_Your instructions:_ Read through the lines below for the string "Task" and copy each one that has it.

_Study material:_
<<<<

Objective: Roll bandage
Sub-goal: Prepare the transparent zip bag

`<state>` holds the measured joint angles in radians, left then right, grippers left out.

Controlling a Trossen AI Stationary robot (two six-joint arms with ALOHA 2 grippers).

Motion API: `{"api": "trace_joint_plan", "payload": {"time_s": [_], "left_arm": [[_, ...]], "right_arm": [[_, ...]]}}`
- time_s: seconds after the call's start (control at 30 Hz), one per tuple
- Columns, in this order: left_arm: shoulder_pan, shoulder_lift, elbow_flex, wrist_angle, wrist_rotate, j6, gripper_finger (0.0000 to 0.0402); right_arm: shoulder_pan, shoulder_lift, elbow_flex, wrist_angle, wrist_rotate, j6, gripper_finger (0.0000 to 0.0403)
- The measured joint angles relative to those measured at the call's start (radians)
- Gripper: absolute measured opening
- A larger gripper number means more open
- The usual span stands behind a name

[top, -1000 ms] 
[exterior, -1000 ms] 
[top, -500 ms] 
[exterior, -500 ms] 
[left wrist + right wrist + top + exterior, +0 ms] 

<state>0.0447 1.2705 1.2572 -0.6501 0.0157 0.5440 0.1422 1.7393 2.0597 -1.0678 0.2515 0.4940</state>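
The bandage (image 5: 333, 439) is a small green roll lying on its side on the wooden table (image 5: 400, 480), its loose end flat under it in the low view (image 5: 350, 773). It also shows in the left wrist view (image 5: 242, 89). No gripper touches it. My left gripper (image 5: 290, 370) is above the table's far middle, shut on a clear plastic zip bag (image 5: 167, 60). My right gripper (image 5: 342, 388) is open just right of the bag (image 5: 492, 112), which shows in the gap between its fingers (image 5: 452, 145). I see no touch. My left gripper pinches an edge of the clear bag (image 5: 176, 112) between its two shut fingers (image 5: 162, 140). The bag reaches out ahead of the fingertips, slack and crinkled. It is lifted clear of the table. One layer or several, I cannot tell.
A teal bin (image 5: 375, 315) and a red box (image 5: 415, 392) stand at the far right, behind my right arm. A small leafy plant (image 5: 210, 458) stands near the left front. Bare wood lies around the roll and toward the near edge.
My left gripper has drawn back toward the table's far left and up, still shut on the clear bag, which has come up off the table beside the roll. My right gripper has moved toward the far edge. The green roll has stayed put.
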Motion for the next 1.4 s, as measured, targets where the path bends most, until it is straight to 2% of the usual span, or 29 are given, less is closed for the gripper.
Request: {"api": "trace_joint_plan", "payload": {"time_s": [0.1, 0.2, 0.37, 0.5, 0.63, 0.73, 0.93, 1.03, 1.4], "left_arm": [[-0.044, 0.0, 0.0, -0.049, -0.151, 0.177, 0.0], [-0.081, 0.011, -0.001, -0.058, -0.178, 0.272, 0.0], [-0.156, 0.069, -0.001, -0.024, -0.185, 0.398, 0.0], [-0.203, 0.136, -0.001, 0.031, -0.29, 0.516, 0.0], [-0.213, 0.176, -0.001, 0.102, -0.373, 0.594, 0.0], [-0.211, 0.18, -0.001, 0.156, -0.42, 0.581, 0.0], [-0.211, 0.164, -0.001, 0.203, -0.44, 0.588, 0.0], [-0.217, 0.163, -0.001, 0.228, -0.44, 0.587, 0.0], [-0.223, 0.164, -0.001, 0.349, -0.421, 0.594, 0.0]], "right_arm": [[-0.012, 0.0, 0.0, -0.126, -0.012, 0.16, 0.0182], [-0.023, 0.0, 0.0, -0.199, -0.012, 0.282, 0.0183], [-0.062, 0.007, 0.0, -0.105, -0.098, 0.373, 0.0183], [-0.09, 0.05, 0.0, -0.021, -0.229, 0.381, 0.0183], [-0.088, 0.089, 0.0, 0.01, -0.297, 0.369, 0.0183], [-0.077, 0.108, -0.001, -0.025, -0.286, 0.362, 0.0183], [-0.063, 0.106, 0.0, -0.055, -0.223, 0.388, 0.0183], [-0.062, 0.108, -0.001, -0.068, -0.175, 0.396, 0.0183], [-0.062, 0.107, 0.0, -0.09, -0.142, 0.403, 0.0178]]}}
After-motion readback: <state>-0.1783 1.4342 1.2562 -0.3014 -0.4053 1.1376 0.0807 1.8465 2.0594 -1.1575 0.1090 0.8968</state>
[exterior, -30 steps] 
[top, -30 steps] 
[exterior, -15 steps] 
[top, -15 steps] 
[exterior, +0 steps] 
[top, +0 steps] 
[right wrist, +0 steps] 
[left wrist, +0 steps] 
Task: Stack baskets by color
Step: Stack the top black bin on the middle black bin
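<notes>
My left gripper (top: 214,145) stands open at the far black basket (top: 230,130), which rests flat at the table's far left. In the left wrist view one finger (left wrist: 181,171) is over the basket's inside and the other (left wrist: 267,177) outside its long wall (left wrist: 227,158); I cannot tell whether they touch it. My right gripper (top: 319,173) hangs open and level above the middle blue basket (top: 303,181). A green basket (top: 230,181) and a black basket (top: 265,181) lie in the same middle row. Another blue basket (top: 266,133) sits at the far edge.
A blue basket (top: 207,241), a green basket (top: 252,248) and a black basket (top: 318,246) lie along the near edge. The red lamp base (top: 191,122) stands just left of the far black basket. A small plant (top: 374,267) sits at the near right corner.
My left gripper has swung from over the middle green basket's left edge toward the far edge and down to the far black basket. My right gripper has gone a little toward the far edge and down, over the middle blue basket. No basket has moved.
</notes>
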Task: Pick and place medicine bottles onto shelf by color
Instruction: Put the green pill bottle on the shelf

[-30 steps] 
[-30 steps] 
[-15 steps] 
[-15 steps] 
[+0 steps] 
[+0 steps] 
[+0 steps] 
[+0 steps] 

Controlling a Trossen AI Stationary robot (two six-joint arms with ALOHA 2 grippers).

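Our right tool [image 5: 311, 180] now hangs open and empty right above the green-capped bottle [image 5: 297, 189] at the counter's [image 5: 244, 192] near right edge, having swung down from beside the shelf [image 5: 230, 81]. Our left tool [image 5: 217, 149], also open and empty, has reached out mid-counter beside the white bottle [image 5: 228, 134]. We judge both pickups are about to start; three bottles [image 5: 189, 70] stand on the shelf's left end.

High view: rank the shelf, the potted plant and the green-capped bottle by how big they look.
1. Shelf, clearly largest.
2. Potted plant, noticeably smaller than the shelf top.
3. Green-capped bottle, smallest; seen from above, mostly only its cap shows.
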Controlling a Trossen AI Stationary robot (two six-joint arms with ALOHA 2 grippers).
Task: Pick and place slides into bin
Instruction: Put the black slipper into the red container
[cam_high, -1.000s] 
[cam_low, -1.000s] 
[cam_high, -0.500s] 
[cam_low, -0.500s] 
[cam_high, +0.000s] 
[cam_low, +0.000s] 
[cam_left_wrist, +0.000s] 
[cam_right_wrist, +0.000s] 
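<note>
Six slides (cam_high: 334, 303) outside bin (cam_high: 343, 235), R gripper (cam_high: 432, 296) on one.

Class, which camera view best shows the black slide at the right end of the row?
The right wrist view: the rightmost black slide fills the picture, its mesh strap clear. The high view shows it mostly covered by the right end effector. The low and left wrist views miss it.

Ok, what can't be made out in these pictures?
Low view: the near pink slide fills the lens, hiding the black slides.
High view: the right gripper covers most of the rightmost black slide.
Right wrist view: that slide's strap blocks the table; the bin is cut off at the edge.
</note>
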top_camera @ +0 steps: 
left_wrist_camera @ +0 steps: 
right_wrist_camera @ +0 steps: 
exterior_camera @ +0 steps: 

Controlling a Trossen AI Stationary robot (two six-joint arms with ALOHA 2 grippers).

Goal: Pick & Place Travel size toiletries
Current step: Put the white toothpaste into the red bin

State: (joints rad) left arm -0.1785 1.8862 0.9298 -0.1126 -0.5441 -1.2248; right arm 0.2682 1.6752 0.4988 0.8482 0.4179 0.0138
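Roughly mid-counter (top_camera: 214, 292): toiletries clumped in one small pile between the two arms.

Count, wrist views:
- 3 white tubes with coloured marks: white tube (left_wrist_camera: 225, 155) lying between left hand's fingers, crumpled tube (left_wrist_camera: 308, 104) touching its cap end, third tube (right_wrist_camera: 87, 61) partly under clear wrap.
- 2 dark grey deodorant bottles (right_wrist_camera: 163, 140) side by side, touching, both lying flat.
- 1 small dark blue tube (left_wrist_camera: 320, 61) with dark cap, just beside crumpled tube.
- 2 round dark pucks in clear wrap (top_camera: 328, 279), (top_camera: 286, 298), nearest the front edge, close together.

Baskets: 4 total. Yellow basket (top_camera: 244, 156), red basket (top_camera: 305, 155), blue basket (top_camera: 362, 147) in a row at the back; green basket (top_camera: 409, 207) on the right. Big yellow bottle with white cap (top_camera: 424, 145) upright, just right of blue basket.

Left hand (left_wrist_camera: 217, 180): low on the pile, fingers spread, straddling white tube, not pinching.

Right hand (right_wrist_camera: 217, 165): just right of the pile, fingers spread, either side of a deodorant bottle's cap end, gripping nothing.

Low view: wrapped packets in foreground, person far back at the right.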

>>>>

_Solution to this exercise:_
Task: Stack baskets by color
Task: Pick and place medicine bottles onto shelf by color
Task: Pick and place slides into bin

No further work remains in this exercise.